Each spring, the MIT Ballroom Dance Team hosts the MIT Open Ballroom Competition — the largest collegiate competition in the country. Nearly 1,000 dancers from dozens of universities pack Rockwell Cage and strive to deliver, according to MIT team captain Corey Cleveland, something truly individual.
“The judges and the audience are not looking for someone who can bring perfect technique,” says Cleveland, a senior majoring in electrical engineering. “They are looking for the unique offering — for something they have never seen before.”
After discovering ballroom dance as a first-year student, Cleveland has logged countless hours on the floor. He loves the challenge of open competition, which involves original choreography. “We have to think about the expressions and emotions we want to put out there,” he says. “How do we do that through movement? What are the different shapes we want to do?”

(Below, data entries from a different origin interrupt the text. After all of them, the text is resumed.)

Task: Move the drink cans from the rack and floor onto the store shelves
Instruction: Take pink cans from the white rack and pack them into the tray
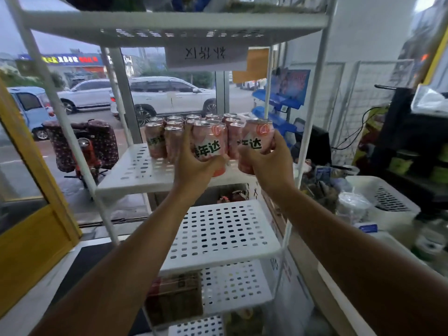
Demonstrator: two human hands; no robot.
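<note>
A white perforated rack (135, 170) stands before a window, with several pink drink cans (155, 139) grouped on its upper shelf. My left hand (194, 168) grips one pink can (209, 141) from below, at the front of that group. My right hand (269, 163) grips a second pink can (257, 137) just to the right, tilted slightly and held at the shelf's front right corner. Both arms reach up and forward. The shelf below (223, 234) is bare.
A cardboard box (174, 297) sits on a low shelf of the rack. To the right stands a counter with a white basket (383, 202), plastic cups and clutter. A yellow door frame (29, 170) is at the left. Cars and a scooter stand outside the window.
</note>
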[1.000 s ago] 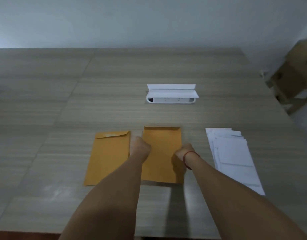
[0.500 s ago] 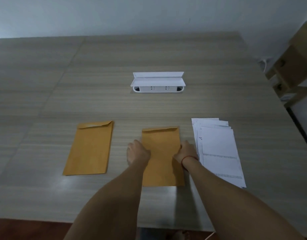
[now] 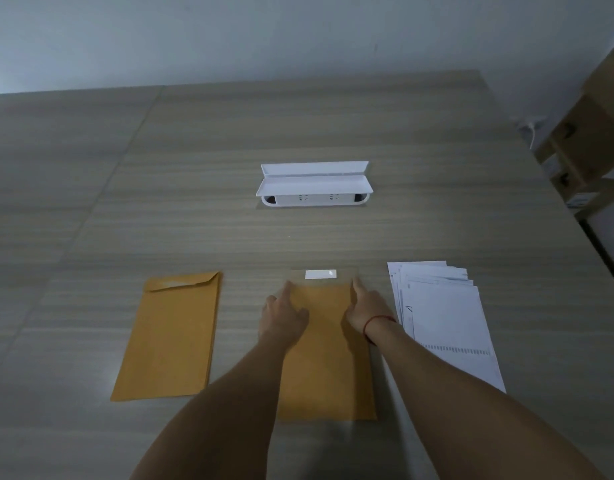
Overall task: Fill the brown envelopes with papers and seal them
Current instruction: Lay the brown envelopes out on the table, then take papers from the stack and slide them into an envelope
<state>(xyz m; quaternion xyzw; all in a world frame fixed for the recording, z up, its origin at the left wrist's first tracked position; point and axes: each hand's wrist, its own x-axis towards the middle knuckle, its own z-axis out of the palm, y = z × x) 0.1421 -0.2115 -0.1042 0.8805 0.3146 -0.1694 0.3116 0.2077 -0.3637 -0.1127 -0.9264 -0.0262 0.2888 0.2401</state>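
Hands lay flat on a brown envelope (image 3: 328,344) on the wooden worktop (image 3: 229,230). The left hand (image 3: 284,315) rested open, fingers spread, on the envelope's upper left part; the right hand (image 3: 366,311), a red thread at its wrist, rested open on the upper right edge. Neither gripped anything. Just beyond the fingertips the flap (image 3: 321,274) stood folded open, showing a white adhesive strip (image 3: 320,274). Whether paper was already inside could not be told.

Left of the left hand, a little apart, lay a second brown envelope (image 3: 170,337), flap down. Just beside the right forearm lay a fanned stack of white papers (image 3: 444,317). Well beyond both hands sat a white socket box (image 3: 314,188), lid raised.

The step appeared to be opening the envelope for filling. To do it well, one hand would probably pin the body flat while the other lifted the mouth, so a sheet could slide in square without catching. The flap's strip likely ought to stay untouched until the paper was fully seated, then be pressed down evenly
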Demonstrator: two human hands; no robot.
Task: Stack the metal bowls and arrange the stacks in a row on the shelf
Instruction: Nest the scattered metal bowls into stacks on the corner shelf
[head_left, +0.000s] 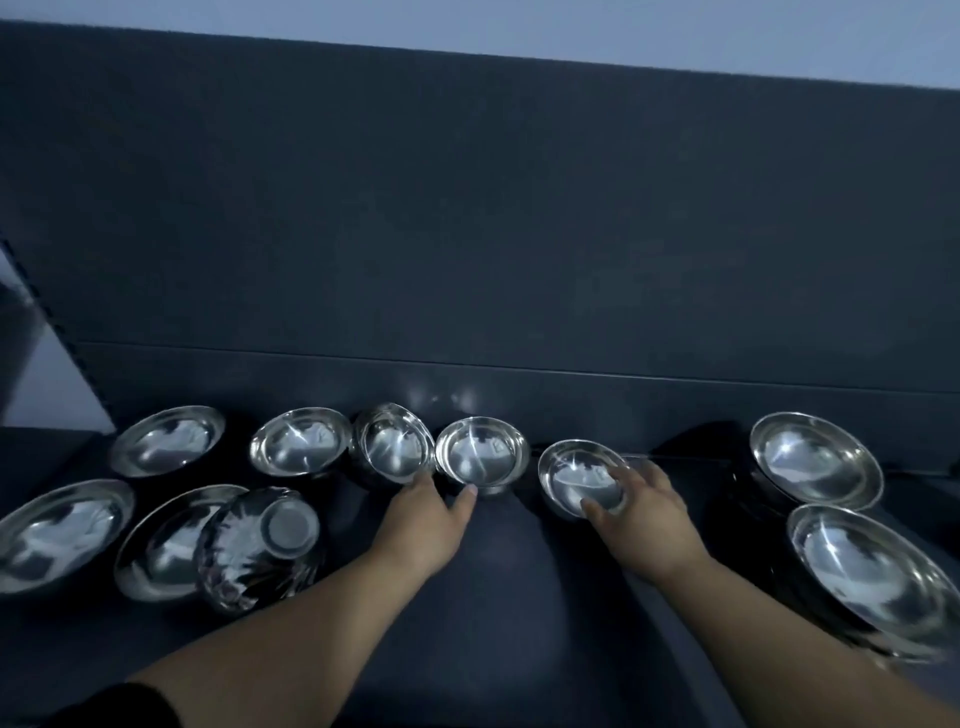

He credits MIT’s academic courses with “waking up my mind” and the ballroom dance team — particularly its accomplished professional coaches — with awakening his artistic side by encouraging a fluid connection between mind and body.
The beauty of that connection is evident when members of the MIT Ballroom Dance Team, which includes a number of national semifinalists and finalists in the U.S. amateur division, take the floor.
“The goal of dance — of all arts — is to express what everyone is feeling but can’t yet say,” says Cleveland. “It’s such a cathartic moment when you see something on the floor that you can relate to. It is a release, and it gives everyone shivers.”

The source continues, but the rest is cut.